Exercise
Starting at the first line of the entries below, output every line exactly, up to and including the line with "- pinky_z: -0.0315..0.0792".

Dataset records:
Segment Open
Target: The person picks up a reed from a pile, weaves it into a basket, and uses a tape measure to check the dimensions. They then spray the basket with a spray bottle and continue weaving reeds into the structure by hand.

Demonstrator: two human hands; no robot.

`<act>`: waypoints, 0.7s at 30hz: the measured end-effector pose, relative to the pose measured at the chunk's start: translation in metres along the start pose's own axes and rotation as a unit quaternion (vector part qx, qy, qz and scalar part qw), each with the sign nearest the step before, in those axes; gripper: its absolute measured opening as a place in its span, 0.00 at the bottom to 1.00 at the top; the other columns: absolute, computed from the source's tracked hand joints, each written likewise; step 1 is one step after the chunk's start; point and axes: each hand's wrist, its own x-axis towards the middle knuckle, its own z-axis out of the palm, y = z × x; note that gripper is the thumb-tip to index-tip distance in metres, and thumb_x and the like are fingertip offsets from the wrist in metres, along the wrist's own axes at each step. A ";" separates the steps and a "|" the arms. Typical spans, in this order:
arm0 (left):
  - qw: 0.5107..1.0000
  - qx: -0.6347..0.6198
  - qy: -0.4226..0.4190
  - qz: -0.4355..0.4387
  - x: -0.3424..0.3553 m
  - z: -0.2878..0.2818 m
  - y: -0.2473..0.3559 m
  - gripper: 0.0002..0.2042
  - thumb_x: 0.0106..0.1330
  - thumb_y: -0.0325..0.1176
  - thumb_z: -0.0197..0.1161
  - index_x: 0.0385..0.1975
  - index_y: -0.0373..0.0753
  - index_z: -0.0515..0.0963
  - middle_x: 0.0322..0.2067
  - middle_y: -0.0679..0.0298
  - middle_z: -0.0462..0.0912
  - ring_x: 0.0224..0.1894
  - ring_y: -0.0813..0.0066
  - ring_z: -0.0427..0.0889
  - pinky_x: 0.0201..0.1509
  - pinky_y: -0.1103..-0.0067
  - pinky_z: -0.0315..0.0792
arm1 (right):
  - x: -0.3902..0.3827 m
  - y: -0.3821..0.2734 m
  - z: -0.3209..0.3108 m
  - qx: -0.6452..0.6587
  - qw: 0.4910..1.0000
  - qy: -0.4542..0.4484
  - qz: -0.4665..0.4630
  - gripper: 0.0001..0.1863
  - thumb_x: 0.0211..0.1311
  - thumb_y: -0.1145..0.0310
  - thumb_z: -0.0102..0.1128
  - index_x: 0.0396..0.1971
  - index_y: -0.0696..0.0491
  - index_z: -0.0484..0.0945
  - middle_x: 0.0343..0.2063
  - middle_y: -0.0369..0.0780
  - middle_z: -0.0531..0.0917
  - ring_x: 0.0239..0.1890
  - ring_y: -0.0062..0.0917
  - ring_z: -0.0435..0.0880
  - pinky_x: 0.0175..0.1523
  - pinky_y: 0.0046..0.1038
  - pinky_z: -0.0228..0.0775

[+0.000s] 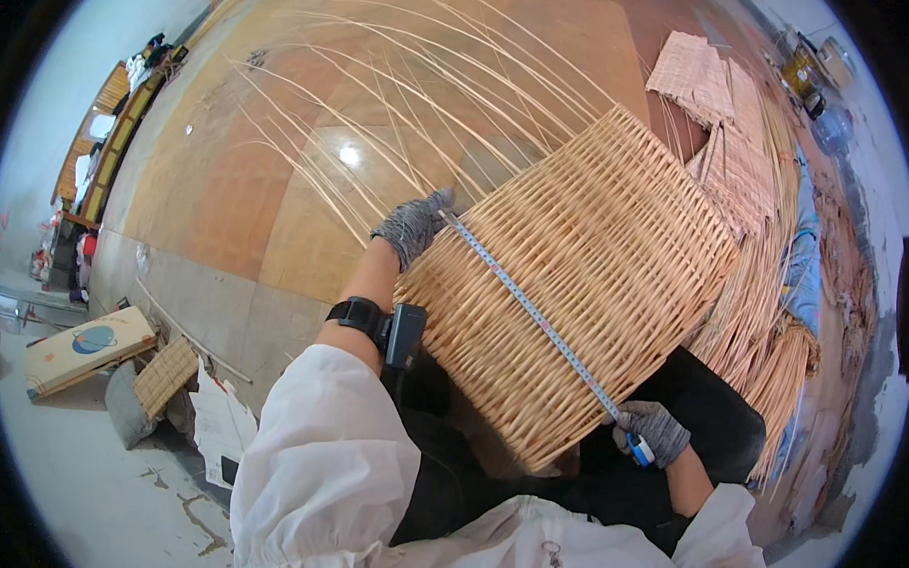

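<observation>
A woven wicker panel lies tilted across my lap, with long unwoven canes fanning out from its far left edge. Stretched over the weave is a tape measure, from the panel's far left edge to its near right edge. My left hand, in a grey glove, pinches the end of the blade at the far left edge. Gloved in grey too, my right hand grips the blue and white tape case by the near edge. A black device is strapped round my left wrist.
Bundles of loose canes and a blue cloth lie on the right. Pinkish woven sheets are at the far right. A cardboard box and a grey cushion sit at the left. A wooden bench stands by the left wall.
</observation>
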 end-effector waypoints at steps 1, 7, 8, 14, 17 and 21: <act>1.000 0.000 -0.026 -0.004 -0.002 0.001 0.000 0.18 0.55 0.40 0.58 0.39 0.31 0.71 0.32 0.58 0.76 0.34 0.70 0.75 0.37 0.79 0.71 | 0.000 0.000 0.000 0.013 0.999 -0.020 -0.024 0.12 0.55 0.67 0.51 0.34 0.61 0.74 0.15 0.40 0.75 0.16 0.22 0.72 0.22 0.21 0.64; 0.976 0.206 -0.037 0.063 -0.002 -0.002 -0.001 0.14 0.54 0.33 0.56 0.40 0.36 0.72 0.33 0.63 0.76 0.35 0.74 0.75 0.40 0.80 0.69 | 0.001 -0.001 -0.002 -0.162 0.986 0.039 -0.016 0.09 0.55 0.67 0.49 0.24 0.57 0.74 0.16 0.38 0.76 0.19 0.20 0.73 0.26 0.22 0.67; 0.982 0.144 -0.119 0.028 0.002 -0.004 -0.001 0.13 0.54 0.33 0.56 0.39 0.37 0.72 0.33 0.63 0.76 0.34 0.74 0.74 0.39 0.79 0.70 | 0.000 -0.001 -0.002 -0.115 0.993 0.007 -0.032 0.09 0.55 0.68 0.48 0.23 0.56 0.74 0.16 0.37 0.76 0.19 0.20 0.73 0.27 0.22 0.67; 0.995 0.066 -0.057 0.045 0.028 -0.017 -0.004 0.20 0.54 0.24 0.55 0.48 0.29 0.61 0.44 0.56 0.72 0.47 0.69 0.71 0.52 0.78 0.64 | 0.000 0.006 -0.007 -0.045 0.999 0.000 -0.027 0.11 0.56 0.65 0.51 0.30 0.58 0.76 0.17 0.39 0.78 0.17 0.19 0.75 0.23 0.19 0.68; 0.996 0.062 -0.055 0.036 0.034 -0.024 -0.005 0.23 0.55 0.24 0.55 0.50 0.27 0.57 0.47 0.53 0.70 0.49 0.66 0.69 0.54 0.77 0.63 | 0.004 0.010 -0.007 -0.031 0.999 -0.014 -0.021 0.10 0.56 0.67 0.51 0.31 0.58 0.75 0.18 0.39 0.78 0.18 0.20 0.76 0.24 0.19 0.68; 0.995 0.072 -0.061 0.040 0.040 -0.031 -0.004 0.24 0.55 0.24 0.54 0.52 0.27 0.56 0.47 0.53 0.70 0.50 0.67 0.68 0.55 0.76 0.61 | 0.008 0.017 -0.007 -0.018 0.998 -0.002 -0.053 0.07 0.54 0.71 0.52 0.31 0.56 0.76 0.19 0.36 0.79 0.20 0.17 0.75 0.26 0.18 0.68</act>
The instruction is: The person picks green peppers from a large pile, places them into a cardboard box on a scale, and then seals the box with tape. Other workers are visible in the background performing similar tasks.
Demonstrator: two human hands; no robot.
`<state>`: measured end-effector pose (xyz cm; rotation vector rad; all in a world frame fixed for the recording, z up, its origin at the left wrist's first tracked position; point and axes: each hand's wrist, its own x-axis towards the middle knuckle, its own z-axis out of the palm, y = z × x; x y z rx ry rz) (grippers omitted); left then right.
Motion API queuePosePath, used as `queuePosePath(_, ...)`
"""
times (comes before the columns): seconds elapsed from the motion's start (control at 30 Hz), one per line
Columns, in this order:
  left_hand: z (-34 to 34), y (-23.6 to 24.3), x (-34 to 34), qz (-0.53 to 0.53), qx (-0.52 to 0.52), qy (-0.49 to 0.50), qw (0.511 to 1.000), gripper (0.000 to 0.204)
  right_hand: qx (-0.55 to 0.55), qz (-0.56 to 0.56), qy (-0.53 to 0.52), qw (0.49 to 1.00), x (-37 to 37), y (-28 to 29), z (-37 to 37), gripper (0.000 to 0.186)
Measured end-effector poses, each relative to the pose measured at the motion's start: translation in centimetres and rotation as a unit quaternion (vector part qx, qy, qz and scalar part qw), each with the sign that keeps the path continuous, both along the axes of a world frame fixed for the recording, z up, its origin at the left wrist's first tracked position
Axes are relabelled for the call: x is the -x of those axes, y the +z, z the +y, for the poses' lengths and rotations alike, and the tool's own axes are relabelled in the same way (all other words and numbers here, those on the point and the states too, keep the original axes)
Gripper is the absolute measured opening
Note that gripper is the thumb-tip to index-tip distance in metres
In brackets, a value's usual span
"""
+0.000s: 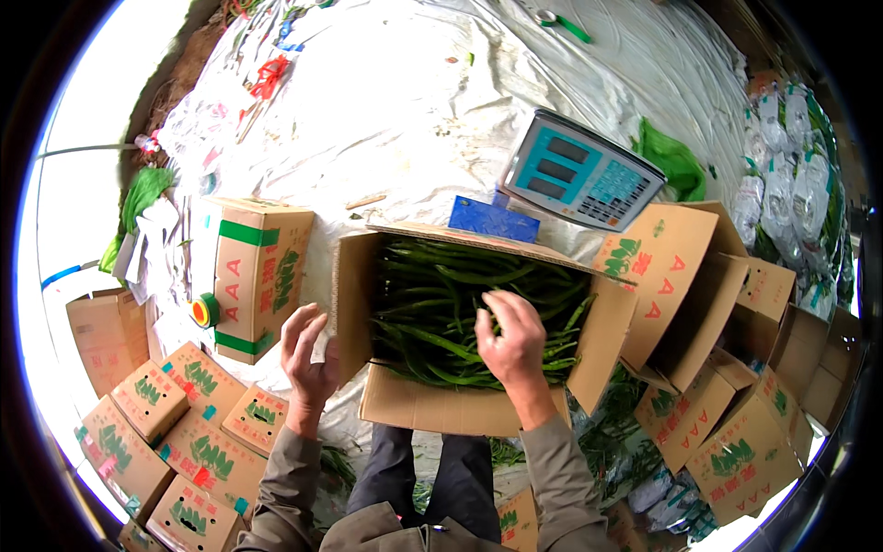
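An open cardboard box full of long green peppers stands in front of me with its flaps spread. My right hand hovers over the peppers, fingers bent and thumb apart, with nothing visible in it. Just outside the box's left flap is my left hand, its fingers loosely curved and parted, holding nothing. Part of a blue platform shows past the box's far edge. Beside it, a scale's display panel with a keypad leans at an angle.
A taped carton and a tape roll are at left. Closed cartons are stacked lower left; open cartons crowd the right. Bagged produce is piled far right. White sheeting covers the ground, with a tape dispenser on it.
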<state>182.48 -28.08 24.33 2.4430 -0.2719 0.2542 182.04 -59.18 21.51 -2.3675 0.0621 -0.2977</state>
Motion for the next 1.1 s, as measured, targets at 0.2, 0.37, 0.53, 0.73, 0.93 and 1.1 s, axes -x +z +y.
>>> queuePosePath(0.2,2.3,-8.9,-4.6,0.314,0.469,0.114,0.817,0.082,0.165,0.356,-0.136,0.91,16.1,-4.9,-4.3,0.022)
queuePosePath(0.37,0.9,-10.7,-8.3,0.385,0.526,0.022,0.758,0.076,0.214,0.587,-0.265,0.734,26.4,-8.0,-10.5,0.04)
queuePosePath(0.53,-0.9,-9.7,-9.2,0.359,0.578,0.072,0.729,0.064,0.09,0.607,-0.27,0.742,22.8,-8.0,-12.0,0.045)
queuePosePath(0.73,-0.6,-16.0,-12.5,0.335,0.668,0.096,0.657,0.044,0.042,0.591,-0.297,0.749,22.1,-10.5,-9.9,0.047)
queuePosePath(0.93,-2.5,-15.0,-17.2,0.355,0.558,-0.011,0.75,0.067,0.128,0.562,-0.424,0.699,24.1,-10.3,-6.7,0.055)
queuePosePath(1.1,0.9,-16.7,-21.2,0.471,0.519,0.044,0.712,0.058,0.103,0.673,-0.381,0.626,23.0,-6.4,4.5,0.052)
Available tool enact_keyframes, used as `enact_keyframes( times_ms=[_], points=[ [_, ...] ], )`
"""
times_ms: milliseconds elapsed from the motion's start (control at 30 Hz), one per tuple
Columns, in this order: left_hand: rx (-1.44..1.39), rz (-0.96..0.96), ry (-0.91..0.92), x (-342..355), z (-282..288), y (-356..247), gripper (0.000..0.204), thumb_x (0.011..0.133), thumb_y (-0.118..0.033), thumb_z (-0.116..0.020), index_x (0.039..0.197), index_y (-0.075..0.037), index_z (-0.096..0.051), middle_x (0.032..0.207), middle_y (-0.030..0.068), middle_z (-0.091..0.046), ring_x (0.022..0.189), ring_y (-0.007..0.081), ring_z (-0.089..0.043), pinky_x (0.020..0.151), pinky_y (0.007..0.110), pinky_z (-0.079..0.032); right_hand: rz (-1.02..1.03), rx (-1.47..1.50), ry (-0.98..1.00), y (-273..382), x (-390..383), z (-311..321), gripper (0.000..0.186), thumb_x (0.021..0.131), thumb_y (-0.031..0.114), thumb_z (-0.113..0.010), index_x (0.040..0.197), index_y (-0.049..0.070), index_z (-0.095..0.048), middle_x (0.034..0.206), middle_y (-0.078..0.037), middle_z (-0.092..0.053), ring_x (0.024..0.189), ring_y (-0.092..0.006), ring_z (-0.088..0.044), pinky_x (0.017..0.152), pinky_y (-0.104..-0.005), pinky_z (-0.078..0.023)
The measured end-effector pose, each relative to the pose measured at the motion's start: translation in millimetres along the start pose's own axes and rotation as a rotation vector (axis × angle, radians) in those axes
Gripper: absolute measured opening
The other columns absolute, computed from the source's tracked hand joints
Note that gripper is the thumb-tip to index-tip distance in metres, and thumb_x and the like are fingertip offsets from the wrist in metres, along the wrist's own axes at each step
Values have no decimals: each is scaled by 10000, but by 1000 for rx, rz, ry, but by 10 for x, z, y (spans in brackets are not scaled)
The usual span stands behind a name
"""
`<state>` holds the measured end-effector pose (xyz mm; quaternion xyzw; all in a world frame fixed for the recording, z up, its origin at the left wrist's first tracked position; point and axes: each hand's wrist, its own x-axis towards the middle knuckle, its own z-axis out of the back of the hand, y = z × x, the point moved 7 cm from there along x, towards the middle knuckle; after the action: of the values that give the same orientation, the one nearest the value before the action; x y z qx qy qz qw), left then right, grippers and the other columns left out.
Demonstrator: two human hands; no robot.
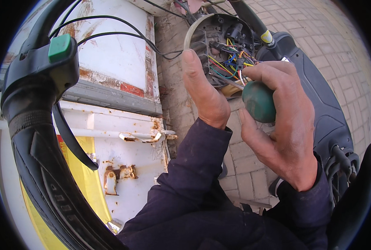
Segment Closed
Output below
Target: The person picks up a reed from a pile, weaves it into a basket, and uses a tape measure to check the dimensions. They then spray the basket with a spray bottle and continue weaving reeds into the structure by hand.

Demonstrator: two human hands; no robot.

`<act>`: waypoints, 0.7s at 30hz: the measured end-effector pose, relative to the pose measured at the chunk's start: translation in metres along the start pose's own axes and rotation as a unit quaternion (vector part qx, qy, qz and scalar part qw), each with the sign nearest the step before, in those axes; gripper: its absolute measured opening as a place in its span, 0.00 at the bottom to 1.00 at the top; the other columns: absolute, computed from the source's tracked hand joints, each written likewise; step 1 is one step after the chunk's start; point and axes: each hand's wrist, its own x-axis towards the middle knuckle, its own z-axis out of the palm, y = z × x; note that gripper is the thumb-tip to index-tip distance in metres, and thumb_x and the like are fingertip offsets from the wrist in metres, along the wrist's own axes at each step. A ";" separates the steps and a "|" the arms. Typical spans, in this order:
arm0 (left):
  - qw: 0.5107..1.0000
  - qx: -0.6347..0.6198
  - qy: -0.4226..0.4190
  - qz: -0.4355..0.4387
  - x: -0.3424..0.3553 m
  - z: -0.2878..0.2818 m
  - y: -0.2473..0.3559 m
  - gripper: 0.0002..0.2042
  - thumb_x: 0.0106..0.1330
  - thumb_y: -0.0325..0.1176
  - thumb_z: -0.0197..0.1161
  - index_x: 0.0385..0.1975
  - index_y: -0.0373..0.0753
  - index_z: -0.0515..0.0963
  - middle_x: 0.0322..0.2067
  - middle_y: -0.0679..0.0298
  - middle_z: -0.0462..0.0912
  - ring_x: 0.0224..0.1894
  - ring_y: -0.0813..0.0066
  - ring_z: -0.0427..0.0889
  - pinky_x: 0.0201..0.1509
  - pinky_y: -0.1103..-0.0067
  - pinky_z: -0.0315..0.0792

The exercise closes with this answer.